In an analysis of 14 different antibody tests conducted by a team of more than 50 scientists, only three gave consistently reliable results. And of these 14 different tests, only one did not give false positives. False positive results are especially problematic because they can give subjects a false sense of security – the mistaken belief that a person is immune when in fact the test results were erroneous. (Of course, it’s important to note that we don’t yet know to what extent antibodies confer immunity to the virus that causes COVID-19.)

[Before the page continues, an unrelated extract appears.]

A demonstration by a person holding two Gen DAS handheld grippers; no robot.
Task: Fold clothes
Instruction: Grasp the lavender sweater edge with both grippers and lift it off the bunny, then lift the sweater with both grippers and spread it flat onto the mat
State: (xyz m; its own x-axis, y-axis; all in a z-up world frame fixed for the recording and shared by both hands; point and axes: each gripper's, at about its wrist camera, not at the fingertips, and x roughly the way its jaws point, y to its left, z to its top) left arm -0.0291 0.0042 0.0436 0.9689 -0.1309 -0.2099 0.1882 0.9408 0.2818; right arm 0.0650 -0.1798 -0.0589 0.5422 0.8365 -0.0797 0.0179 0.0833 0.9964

This is the number of false positives that is particularly troubling in the Santa Clara study. The authors’ conclusions do not account for any false positives, which is particularly problematic given that the test they use has a confidence interval of 0.1% to 1.7% false positives , while their reported results were that 1, 5% of their samples were positive. … In theory, all of these positive samples could be false positives, which the authors did not account for. Even though the false positive rate is much lower, with such a small sample size, small differences can skew the results slightly.
Are the results true?
The Santa Clara study uses its findings to estimate mortality rates from 0.12 to 0.20 percent. However, as Undark points out , if the death rate were only 0.12 to 0.20, then the number of deaths from COVID-19 in New York could mean that 12.5 million people were infected, while the population the city is only 8.3 million.
Given that New York still registers new cases every day and has not seen an additional 4 million influx in the past month, this suggests that the death rate is not really in the 0.12 percent to 0.20 percent range. …
Has this study been peer reviewed?
Life in a pandemic is changing every day, and new research results are published every hour. Overall, the ongoing research is very good: there is still a lot we don’t know. However, given the speed at which all this is happening, and our desperate desire for more information, more and more preprints – studies that have not yet been peer reviewed – are being reported as news.
It is doubly important to double-check how the study is covered when it is new and not peer-reviewed. What do other scientists say about the methodology and results? What do they say about the limitations of the study? No study is perfect. If the news coverage did not include a variety of voices – including analysis from experts who were not involved in the study, as well as experts who can talk about limitations – this is a sign that you might want to wait before making a decision. can you rely on the results.